En pocas palabras cada vocación es una maravilla del gran proyecto de Dios y cada uno de nosotros aporta algo de especial y único para todo el cuerpo. Cada vocación lleva consigo siempre una responsabilidad: la de entregar sus dones y talentos al servicio de los demás según su estado de vida.

Mirando hacia adelante, ¿qué esperan de la nueva etapa formativa que comienza y qué ilusiones o desafíos vislumbran en este camino hacia el sacerdocio?

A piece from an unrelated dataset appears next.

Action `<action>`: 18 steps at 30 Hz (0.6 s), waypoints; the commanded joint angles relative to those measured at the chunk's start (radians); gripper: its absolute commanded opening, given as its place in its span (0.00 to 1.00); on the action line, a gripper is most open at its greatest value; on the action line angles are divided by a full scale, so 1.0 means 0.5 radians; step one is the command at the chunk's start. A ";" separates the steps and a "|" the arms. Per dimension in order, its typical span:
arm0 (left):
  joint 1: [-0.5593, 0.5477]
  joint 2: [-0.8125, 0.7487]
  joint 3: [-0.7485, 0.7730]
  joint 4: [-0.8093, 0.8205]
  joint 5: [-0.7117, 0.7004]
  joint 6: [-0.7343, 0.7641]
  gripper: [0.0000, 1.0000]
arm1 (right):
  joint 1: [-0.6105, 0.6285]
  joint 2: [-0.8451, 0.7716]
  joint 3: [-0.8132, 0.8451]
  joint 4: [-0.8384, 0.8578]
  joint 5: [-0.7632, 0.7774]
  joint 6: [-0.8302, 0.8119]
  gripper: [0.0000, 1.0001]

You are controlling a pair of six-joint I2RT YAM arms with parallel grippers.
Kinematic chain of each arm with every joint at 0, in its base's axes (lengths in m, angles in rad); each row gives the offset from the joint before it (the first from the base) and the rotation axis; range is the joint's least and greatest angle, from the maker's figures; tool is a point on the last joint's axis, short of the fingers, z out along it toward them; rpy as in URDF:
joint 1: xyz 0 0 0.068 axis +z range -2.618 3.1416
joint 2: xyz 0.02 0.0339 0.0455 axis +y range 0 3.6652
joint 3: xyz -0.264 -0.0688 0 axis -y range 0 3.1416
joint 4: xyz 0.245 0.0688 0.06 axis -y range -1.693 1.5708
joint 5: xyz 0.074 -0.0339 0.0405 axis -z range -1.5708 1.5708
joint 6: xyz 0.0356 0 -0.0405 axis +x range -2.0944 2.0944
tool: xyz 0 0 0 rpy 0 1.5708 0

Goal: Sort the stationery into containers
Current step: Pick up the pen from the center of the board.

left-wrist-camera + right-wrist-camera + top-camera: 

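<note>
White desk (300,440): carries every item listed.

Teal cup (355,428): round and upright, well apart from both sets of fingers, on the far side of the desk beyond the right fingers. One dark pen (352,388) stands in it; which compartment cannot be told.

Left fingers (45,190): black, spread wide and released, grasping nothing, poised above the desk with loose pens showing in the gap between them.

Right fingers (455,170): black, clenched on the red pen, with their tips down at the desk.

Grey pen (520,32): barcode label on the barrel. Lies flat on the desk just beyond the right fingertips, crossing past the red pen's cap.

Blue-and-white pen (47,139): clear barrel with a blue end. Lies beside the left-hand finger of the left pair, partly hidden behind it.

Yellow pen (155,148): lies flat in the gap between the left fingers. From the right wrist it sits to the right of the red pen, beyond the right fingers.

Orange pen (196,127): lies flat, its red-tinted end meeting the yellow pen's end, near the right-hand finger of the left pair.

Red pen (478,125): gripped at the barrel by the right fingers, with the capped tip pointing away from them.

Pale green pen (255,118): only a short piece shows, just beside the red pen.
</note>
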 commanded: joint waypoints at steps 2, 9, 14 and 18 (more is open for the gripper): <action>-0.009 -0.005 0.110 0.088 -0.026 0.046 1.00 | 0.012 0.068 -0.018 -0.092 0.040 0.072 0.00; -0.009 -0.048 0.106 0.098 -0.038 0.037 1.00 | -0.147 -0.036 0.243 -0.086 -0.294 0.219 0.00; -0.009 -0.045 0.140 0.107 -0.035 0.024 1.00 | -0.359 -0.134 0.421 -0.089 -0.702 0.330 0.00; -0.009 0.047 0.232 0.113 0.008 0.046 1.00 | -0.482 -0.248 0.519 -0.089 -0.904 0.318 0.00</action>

Estoy muy emocionado de poder pasar a la siguiente etapa formativa, siento que el estudio de las humanidades va a hacer un momento privilegiado para acercarse más a la historia del hombre y conocer sus deseos más profundos. Si en el noviciado uno experimenta más profundamente a Dios, en la etapa de humanidades es el momento perfecto para conocer más profundamente al hombre. La vocación sacerdotal es una entrega a Dios y a los hombres, poder ir a los más profundos anhelos del corazón del hombre es algo que me apasiona para ayudar a las almas acercarse a Dios. Sin duda será un cambio muy fuerte de realidad, pero yo estoy muy tranquilo y en paz.
El cambio a una comunidad más grande es una oportunidad que me da ilusión para conocer a otros hermanos de mi generación, pero también es un reto más en aprender a ser hermano. Por eso creo que la etapa de humanidades, además de los estudios, podrá ayudarme mucho en la vivencia en comunidad. Finalmente soy consciente de que salgo de un tiempo privilegiado lleno de momentos con Jesús, pero hay en mí un deseo verdadero de transformar cada momento de mi vida en auténtica oración.

Si algún joven que siente inquietud vocacional le pidiera un consejo, desde su propia experiencia, ¿qué le diría?
Le diría que no tenga miedo de dar una oportunidad a Dios y que, al final, cualquiera que sea el proyecto que Dios tenga por él siempre nos deja libres y nos ama infinitamente. No hay que ponerse presión en estos procesos, sino saber escuchar lo que quiere nuestro corazón, porque es ahí donde Dios nos habla. Desde el principio de mi discernimiento vocacional he tenido siempre la certeza que cada vocación en sí es preciosa y que no existe ninguna mejor que otra, esto me dio siempre mucha paz y libertad porque supe que Dios siempre quiere lo mejor para mí. Con esta convicción y la apertura del corazón a la escucha del Espíritu Santo puedes estar seguro que Dios te irá mostrando el camino, sin prisa y con sus tiempos pero poco a poco irás descubriendo el cuadro completo.